We propose a new class of spatio-temporal models with unknown and banded autoregressive coefficient matrices. The setting represents a sparse structure for high-dimensional spatial panel dynamic models when panel members represent economic (or other type) individuals at many different locations. The structure is practically meaningful when the order of panel members is arranged appropriately. Note that the implied autocovariance matrices are unlikely to be banded, and therefore, the proposal is radically different from the existing literature on the inference for high-dimensional banded covariance matrices. Due to the innate endogeneity, we apply the least squares method based on a Yule-Walker equation to estimate autoregressive coefficient matrices. The estimators based on multiple Yule-Walker equations are also studied. A ratio-based method for determining the bandwidth of autoregressive matrices is also proposed.
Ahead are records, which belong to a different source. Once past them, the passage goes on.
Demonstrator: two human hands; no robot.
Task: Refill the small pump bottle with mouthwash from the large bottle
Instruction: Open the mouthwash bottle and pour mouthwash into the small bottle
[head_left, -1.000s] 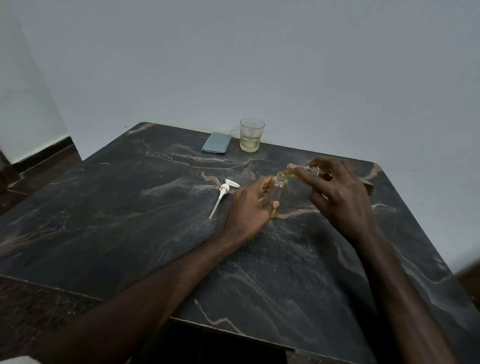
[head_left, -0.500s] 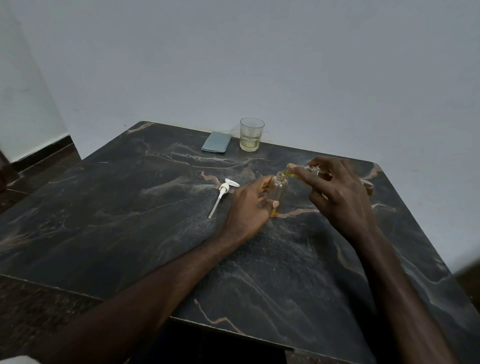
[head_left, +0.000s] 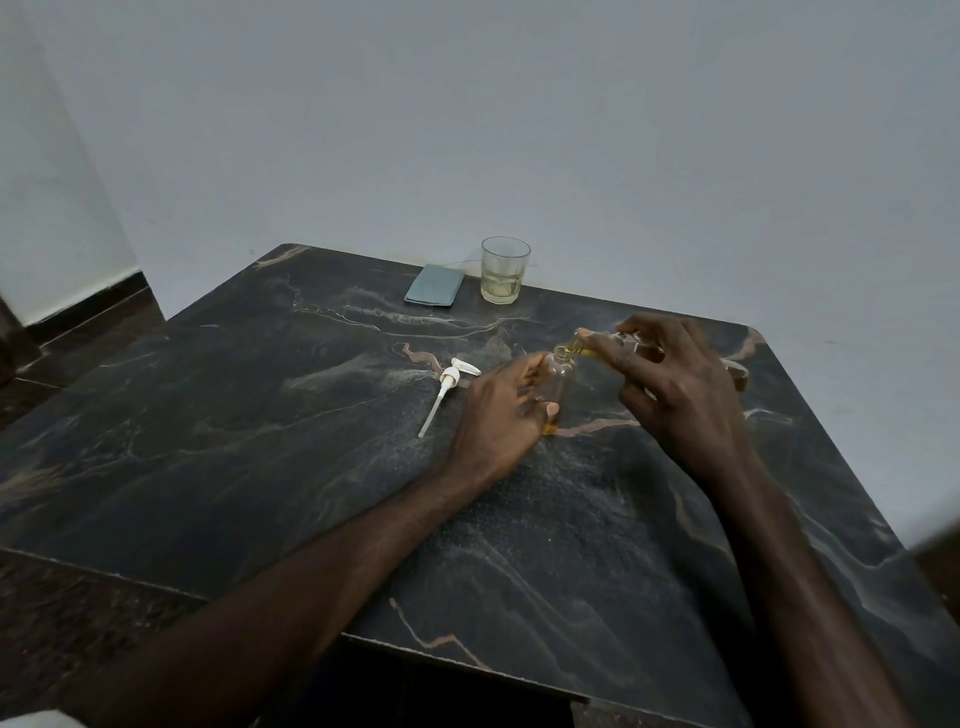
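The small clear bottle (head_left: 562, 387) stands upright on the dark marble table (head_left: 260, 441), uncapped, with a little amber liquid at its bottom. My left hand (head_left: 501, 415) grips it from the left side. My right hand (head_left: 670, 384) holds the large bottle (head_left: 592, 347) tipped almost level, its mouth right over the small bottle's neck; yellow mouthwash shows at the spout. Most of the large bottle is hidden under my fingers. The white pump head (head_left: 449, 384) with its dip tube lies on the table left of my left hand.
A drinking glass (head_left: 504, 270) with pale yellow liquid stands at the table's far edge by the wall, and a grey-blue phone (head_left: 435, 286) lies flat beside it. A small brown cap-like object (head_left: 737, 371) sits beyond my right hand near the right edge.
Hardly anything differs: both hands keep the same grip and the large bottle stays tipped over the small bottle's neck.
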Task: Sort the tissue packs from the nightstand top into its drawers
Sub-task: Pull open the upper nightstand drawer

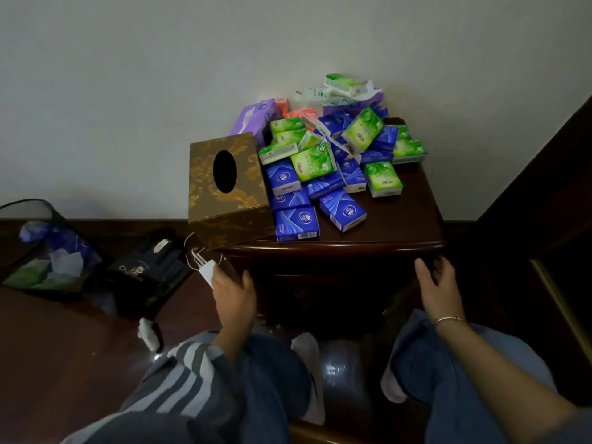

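Blue, green tissue packs (333, 168); gold-patterned box (226, 187)

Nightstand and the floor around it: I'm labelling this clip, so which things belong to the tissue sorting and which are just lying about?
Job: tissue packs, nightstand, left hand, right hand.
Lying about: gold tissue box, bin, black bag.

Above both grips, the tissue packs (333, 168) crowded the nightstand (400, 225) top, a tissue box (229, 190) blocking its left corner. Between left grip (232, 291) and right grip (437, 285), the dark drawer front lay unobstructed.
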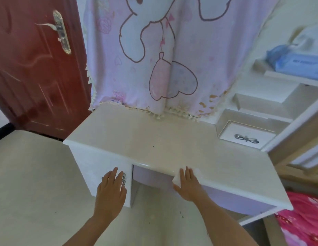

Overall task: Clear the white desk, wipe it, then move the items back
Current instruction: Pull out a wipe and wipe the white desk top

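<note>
The white desk (163,139) fills the middle of the view, its top bare. My right hand (188,185) lies flat with straight fingers on a white cloth (177,180), pressing it against the desk's front edge. My left hand (111,189) hangs open with straight fingers in front of the desk's left cabinet door, near its metal handle (123,179); whether it touches the door I cannot tell.
A pink cartoon cloth (163,59) hangs behind the desk. A red door (34,68) stands at the left. White shelves and a small drawer (247,137) are at the right, with a blue packet (296,63) on top. Pink bedding (303,221) shows at lower right.
</note>
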The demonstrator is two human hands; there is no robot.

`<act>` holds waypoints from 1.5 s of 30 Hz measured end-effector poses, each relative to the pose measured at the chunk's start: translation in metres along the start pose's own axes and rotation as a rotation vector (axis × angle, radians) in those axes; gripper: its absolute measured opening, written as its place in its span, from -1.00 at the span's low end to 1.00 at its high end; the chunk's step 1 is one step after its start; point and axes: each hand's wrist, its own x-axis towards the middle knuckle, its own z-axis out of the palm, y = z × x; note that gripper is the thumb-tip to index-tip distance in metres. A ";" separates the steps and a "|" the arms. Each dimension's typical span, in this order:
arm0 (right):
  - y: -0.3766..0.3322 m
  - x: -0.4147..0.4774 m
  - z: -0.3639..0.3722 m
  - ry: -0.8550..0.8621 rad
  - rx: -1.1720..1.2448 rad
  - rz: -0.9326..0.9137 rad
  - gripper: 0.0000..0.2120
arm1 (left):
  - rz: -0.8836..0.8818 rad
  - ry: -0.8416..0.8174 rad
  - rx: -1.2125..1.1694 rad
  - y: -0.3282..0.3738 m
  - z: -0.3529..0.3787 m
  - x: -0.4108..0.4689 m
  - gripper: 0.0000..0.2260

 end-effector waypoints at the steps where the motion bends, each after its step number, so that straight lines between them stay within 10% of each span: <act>1: 0.006 0.000 0.004 0.016 -0.003 -0.014 -0.23 | 0.023 0.017 0.009 0.006 0.003 -0.002 -0.68; 24: 0.359 -0.090 0.018 0.117 0.079 0.037 -0.46 | -0.016 -0.256 0.162 0.296 0.149 -0.010 -0.52; 32: 0.312 -0.103 -0.021 -0.064 0.054 0.034 -0.73 | -0.215 -0.098 0.188 0.270 0.086 -0.062 -0.51; 45: 0.014 -0.242 -0.022 0.114 0.071 -0.816 -0.85 | -0.731 0.322 0.142 0.149 -0.059 -0.328 -0.55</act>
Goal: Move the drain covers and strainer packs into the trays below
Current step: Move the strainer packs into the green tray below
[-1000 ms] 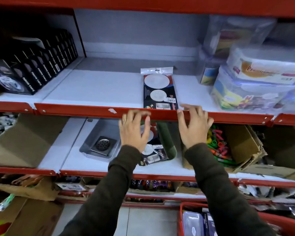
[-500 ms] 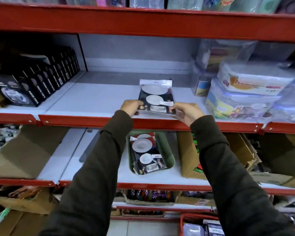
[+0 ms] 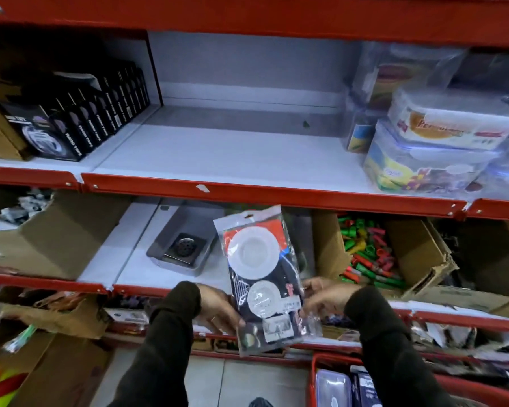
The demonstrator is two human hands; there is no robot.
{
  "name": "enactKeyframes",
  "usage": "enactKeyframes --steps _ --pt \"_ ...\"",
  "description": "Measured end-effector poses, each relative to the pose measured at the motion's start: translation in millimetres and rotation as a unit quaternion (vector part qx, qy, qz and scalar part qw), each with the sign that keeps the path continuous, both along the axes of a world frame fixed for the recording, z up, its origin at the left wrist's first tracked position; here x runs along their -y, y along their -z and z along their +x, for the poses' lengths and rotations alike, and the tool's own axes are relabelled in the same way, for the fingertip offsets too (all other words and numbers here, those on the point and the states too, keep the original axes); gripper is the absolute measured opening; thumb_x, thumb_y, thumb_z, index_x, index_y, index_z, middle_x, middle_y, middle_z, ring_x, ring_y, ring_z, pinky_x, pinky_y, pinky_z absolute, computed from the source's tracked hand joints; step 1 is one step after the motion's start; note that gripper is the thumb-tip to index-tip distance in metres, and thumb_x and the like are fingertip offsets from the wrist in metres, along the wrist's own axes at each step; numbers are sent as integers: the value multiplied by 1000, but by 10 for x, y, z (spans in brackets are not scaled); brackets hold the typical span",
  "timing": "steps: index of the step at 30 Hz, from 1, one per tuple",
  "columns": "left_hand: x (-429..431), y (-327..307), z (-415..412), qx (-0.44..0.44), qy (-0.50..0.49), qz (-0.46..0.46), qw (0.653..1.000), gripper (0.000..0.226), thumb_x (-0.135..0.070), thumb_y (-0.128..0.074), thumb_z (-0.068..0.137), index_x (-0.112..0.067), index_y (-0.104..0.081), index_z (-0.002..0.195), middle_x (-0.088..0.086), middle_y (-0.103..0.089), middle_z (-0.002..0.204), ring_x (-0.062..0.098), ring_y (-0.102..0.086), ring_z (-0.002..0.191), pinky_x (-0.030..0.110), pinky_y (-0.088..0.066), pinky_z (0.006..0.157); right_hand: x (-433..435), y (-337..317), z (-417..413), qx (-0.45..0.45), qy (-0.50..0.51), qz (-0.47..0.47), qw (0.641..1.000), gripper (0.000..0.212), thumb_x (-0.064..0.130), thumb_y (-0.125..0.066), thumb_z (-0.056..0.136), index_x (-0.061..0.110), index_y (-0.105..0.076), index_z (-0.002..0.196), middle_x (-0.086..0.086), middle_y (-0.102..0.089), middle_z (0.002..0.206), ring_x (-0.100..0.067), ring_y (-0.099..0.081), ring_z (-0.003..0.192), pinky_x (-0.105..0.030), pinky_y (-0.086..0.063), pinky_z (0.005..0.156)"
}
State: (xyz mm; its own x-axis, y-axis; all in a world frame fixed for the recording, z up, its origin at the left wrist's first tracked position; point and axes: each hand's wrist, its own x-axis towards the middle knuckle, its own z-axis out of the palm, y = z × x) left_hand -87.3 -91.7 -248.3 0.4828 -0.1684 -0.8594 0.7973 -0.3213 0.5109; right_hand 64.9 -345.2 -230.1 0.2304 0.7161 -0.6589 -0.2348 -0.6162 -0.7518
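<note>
The strainer pack (image 3: 265, 277) at lower centre of the frame is a glossy, crinkled clear plastic bag over a printed dark card, with two smooth matt white discs inside. Left of it, the grey tray (image 3: 177, 254) looks like smooth matt plastic and the drain cover (image 3: 185, 247) in it is shiny perforated metal. The shelf edges (image 3: 247, 192) are glossy red painted metal, the boxes (image 3: 417, 254) at right rough brown cardboard, and the food containers (image 3: 441, 142) at upper right clear glossy plastic.
</note>
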Motion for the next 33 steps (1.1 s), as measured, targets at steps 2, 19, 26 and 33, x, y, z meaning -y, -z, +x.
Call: enactKeyframes --steps 2,19,26,33 --pt "61 156 -43 -30 -36 -6 999 9 -17 -69 89 -20 -66 97 -9 -76 84 9 -67 90 33 -48 99 -10 153 -41 -7 23 -31 999 50 -15 -65 78 12 -62 119 -7 -76 88 -14 -71 66 -26 -56 53" --pt "-287 317 631 226 -329 260 879 31 -41 -66 88 -18 -72 106 3 -72 102 25 -68 104 25 -50 92 -891 281 302 460 195 -196 844 46 33 -67 83 26 -59 128 -12 -58 129 -36 -56 120 -46 -43 106" --pt "-1165 240 591 280 -461 228 811 29 -22 -54 99 -6 -64 120 16 -67 115 34 -62 114 25 -43 92 -1931 181 23 390 244 -13 888 39 17 -70 85 13 -63 122 -15 -63 121 -29 -63 103 -37 -51 97" --pt "-2218 714 784 184 -546 109 810 85 -69 -46 88 -4 -47 143 19 -48 149 38 -45 137 43 -34 117 -3273 513 -198 123 260 -27 957 35 28 -57 94 6 -56 122 -13 -59 127 -32 -55 121 -47 -42 109"
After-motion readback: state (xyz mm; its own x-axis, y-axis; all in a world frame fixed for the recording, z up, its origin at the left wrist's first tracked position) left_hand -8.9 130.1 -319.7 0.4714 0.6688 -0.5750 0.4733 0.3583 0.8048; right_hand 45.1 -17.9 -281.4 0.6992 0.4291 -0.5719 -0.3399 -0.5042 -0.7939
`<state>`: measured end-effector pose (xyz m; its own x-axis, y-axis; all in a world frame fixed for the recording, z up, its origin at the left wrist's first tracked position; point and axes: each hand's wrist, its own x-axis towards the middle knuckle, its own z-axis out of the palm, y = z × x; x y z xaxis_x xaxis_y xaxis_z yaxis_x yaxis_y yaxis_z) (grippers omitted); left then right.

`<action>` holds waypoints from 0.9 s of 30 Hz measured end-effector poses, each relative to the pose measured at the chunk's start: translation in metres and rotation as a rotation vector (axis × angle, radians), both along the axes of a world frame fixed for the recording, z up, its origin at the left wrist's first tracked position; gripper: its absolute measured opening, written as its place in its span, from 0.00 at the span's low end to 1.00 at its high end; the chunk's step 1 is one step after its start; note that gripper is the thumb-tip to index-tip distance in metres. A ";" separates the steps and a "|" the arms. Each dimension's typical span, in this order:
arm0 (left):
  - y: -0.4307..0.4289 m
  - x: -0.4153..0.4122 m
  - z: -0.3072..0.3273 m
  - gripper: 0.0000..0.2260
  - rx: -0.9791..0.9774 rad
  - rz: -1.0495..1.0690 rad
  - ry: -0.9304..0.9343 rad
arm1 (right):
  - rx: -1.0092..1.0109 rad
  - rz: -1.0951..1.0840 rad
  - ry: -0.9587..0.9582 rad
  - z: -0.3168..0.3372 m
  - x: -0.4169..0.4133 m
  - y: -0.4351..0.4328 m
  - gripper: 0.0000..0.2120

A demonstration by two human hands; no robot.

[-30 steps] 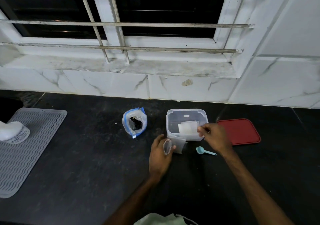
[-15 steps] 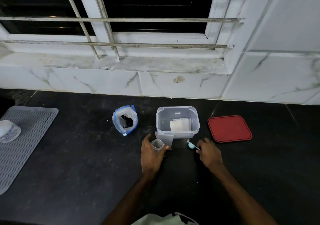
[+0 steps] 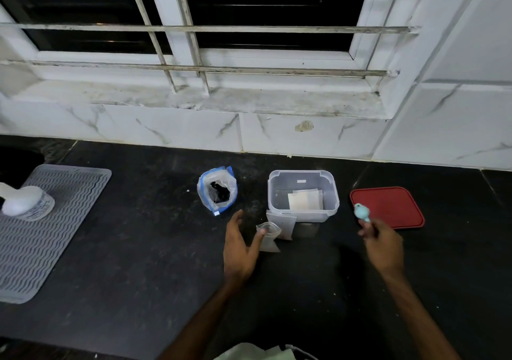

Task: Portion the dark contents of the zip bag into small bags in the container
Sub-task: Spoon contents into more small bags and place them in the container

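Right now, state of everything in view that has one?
zip bag: upright, mouth open, dark contents inside.
container: lid off, flat bags lying inside.
red lid: off, flat on the counter right of the container.
small bag: mouth open, a left hand fingertip at its rim.
scoop: pinched in the right hand, bowl up.

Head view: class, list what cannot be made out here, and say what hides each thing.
All in the head view:
- In the zip bag, the dark contents are too small and shadowed to identify; the walls hide the amount.
- The scoop is blurred; the right hand hides its handle.
- The white bottle is cut off by the left edge; its label is too small to read.
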<state>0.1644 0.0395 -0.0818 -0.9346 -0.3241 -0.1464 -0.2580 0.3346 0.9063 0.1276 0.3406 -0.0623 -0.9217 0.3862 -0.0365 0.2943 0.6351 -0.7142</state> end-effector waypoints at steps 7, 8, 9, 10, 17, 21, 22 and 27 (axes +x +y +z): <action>-0.076 -0.021 0.008 0.24 -0.124 0.229 0.067 | -0.591 -0.021 -0.037 0.060 -0.010 -0.054 0.12; -0.086 -0.026 0.009 0.24 -0.142 0.212 0.049 | -0.610 0.053 -0.076 0.069 -0.017 -0.071 0.09; -0.093 -0.030 0.009 0.24 -0.159 0.196 0.033 | -0.609 0.135 -0.112 0.076 -0.024 -0.088 0.07; -0.098 -0.035 0.010 0.24 -0.173 0.186 0.022 | -0.598 0.217 -0.147 0.083 -0.031 -0.106 0.06; -0.122 -0.067 -0.005 0.19 -0.181 0.127 -0.099 | -0.025 0.796 -0.298 0.091 -0.082 -0.241 0.12; -0.123 -0.088 -0.013 0.29 -0.161 0.146 -0.233 | 0.466 0.848 -0.360 0.062 -0.104 -0.288 0.14; -0.123 -0.093 -0.015 0.32 -0.175 0.149 -0.287 | 0.515 0.838 -0.367 0.057 -0.107 -0.297 0.16; -0.123 -0.106 -0.019 0.25 -0.288 0.125 -0.445 | 0.697 0.866 -0.303 0.041 -0.125 -0.317 0.16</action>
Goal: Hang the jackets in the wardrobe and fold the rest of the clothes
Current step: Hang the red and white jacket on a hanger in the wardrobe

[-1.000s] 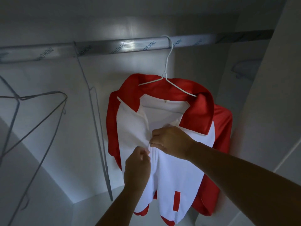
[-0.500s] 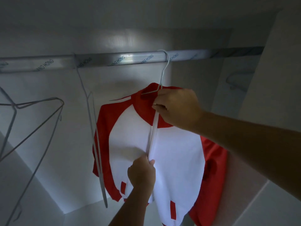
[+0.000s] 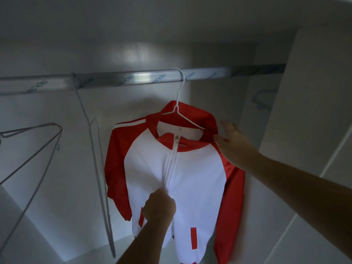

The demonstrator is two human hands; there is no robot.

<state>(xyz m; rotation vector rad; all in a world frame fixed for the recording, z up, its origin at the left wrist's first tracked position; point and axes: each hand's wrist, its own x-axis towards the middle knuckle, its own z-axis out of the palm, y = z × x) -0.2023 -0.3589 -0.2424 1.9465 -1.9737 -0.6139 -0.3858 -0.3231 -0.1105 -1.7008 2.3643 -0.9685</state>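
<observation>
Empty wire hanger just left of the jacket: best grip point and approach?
Probably the neck of the empty hanger, just under its hook on the rail. Come from the front, thumb and finger either side: it hangs edge-on, and the jacket crowds its right.

From the wardrobe [image 3: 314,111] doorway, a rail [image 3: 133,80] runs left to right overhead. The jacket [image 3: 194,178] hangs from it on a hanger [image 3: 182,111], right of middle, before the back wall. Left of it hangs an empty hanger [image 3: 93,149], and farther left a tilted hanger [image 3: 40,147]. The left hand [image 3: 160,206] grips the jacket's lower front, and the right hand [image 3: 234,143] touches its collar's right side.
</observation>
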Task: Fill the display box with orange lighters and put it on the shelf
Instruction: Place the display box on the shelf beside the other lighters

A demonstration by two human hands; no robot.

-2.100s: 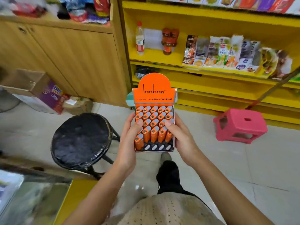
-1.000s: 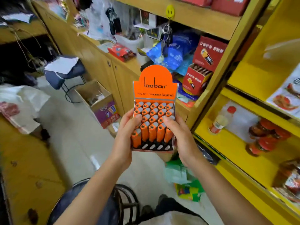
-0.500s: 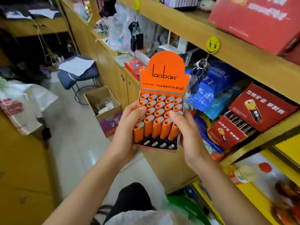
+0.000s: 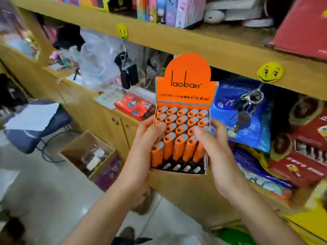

Some asymptotic properties of the inference methods are established. The proposed methodology is further illustrated using both simulated and real data sets.
带状时空自回归
我们提出了一类具有未知和带状自回归系数矩阵的时空模型。当小组成员代表许多不同地点的经济(或其他类型)个体时,设置代表高维空间小组动态模型的稀疏结构。在适当安排小组成员的顺序时,这种结构具有实际意义。请注意,隐含的自协方差矩阵不太可能是带状的,因此,该建议与现有文献中关于高维带状协方差矩阵的推理有根本不同。由于固有的内生性,我们采用基于Yule-Walker方程的最小二乘法来估计自回归系数矩阵。研究了基于多个Yule-Walker方程的估计量。提出了一种确定自回归矩阵带宽的基于比率的方法。建立了推理方法的一些渐近性质。采用模拟和真实数据集进一步说明了所提出的方法。
本文章由计算机程序翻译,如有差异,请以英文原文为准。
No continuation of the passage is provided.